= William Todd (soldier) =

American military figure and politician

William Todd (c. 1739 – October 10, 1810) was an American soldier and politician from Pennsylvania.

==Early life==
Todd was born about 1739 probably in Hunterdon County New Jersey to Irish Immigrants Robert Todd and his second wife Elizabeth. His ancestors were alleged to be Scottish rebels and Jacobites, Cavaliers in the Scottish Civil War who had raised the standard of rebellion too often and been exiled to Ireland from their native Angus, Scotland though documentary evidence of this has not been found. His parents were reported by a grandson to have emigrated from Ireland to America in 1737. Robert Todd was in Bethlehem Township, Hunterdon County New Jersey by 1743 until 1755 before coming to Chester County later in 1755 and then by 1760 to the portion of neighboring Philadelphia County that later became Montgomery County.

He married Ann Rambo in 1766 in Philadelphia County. In 1779, he and his wife and children and his brother Samuel Todd followed his two cousins, William and John Todd, and an uncle Andrew Todd to Bedford County, Pennsylvania. He and Samuel soon moved to Westmoreland County where he had speculated in land as early as 1773.

==French and Indian War==
In the French and Indian War, Todd served with the Pennsylvania troops. He fought at the Battle of Kittaning and was involved in the capture of Fort Duquesne, earning the honor of joining the Rangers.

==Revolutionary War==
Todd was a good friend of Benjamin Franklin and was a player in the brewing situation that would explode into the American Revolutionary War.

He traveled around Pennsylvania and the New England colonies and was active in Boston. He joined the militia and then the Continentals, and served at the war's early battles, including Bunker Hill, before returning to Pennsylvania, where he was a member of the convention which established Pennsylvania as a Commonwealth and State. He became a Judge from his district at the first elections.

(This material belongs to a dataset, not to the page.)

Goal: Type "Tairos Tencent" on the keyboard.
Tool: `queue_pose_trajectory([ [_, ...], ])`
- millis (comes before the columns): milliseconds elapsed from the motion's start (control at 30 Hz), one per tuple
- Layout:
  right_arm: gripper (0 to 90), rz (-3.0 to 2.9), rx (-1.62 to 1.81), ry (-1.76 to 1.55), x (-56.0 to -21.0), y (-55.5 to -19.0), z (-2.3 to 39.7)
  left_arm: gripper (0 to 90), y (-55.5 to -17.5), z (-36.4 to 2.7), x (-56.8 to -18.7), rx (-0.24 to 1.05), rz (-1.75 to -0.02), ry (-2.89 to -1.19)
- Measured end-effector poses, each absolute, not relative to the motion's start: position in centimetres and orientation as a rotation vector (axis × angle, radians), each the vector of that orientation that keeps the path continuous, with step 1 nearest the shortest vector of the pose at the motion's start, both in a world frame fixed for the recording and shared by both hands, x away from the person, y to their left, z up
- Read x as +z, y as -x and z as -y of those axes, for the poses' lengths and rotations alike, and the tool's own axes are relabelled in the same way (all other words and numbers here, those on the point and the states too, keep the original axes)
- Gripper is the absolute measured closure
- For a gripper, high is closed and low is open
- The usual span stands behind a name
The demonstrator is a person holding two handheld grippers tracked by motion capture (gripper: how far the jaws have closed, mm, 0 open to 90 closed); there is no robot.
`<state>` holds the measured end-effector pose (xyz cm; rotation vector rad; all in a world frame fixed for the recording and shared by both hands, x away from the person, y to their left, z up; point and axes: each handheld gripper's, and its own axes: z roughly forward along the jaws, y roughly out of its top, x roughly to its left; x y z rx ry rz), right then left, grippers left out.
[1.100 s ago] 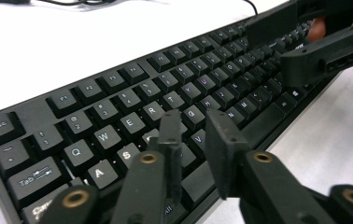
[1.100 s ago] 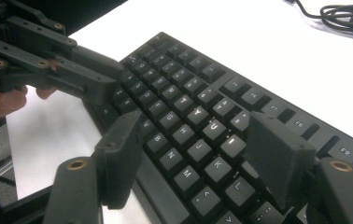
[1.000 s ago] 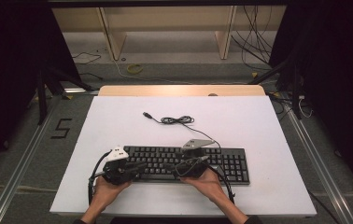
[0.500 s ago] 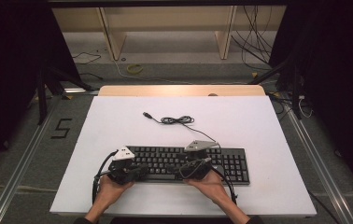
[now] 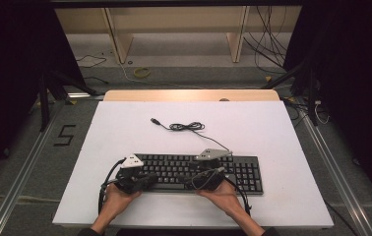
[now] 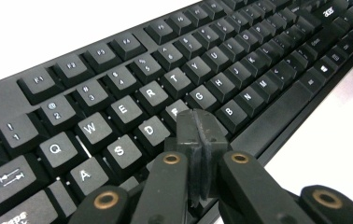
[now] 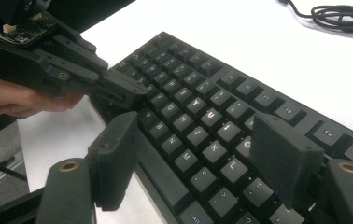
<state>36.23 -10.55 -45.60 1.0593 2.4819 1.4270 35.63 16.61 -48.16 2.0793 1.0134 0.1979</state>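
Observation:
A black keyboard lies near the front of the white table, its cable coiled behind it. My left gripper is shut with nothing between its jaws, its tip just over the F and D keys of the keyboard. My right gripper is open and hovers low over the middle of the keyboard, one jaw past the front edge near the space bar, the other over the right-hand letter keys. The left gripper also shows in the right gripper view.
The cable's USB plug lies loose on the table behind the keyboard. A wooden strip runs along the table's far edge. Metal rails flank the table on both sides, with cables on the floor beyond.
Both hands have shifted slightly toward the keyboard's front edge; the grippers sit a little closer together. The keyboard has not moved.

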Motion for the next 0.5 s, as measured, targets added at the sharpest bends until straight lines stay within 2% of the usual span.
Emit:
queue_pose_trajectory([
  [500, 33.6, -2.477, 1.433, -1.056, -45.49, -35.99, 10.88, 89.1, -35.64, -16.69, -48.23, 0.183, -1.018, -2.071],
])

He fought bravely for Independence and re-enlisted, this time being more active in the South, serving until 1781 when Lord Cornwallis surrendered at Yorktown.

The above assertions include a mixture of fact and conflation with other Todds. There is no documentary evidence of a connection with Benjamin Franklin, nor evidence that he was in Boston or that he served at the siege of Yorktown. He did serve as "second judge" on the Westmoreland County Court of Common Pleas, Quarter Sessions, and Orphan's Court in 1791.

==Later years==
After the Revolutionary War, Todd was chosen as a member of Pennsylvania's ratifying convention and voted against ratification of the United States Constitution. He held several further political positions in his State, and received a pension for his service in the Revolution, so was well taken care of in his old age.

His children were David, Mary md Joseph Baldridge, Nancy md Joseph Clark, Rebecca md James Sloan, Lois md George Armstrong, dau md George Smith, dau md James Matthews.
He died in the town of Unity in Westmoreland County, Pennsylvania on October 10, 1810.

His grand niece Mary Todd would later become Abraham Lincoln's wife.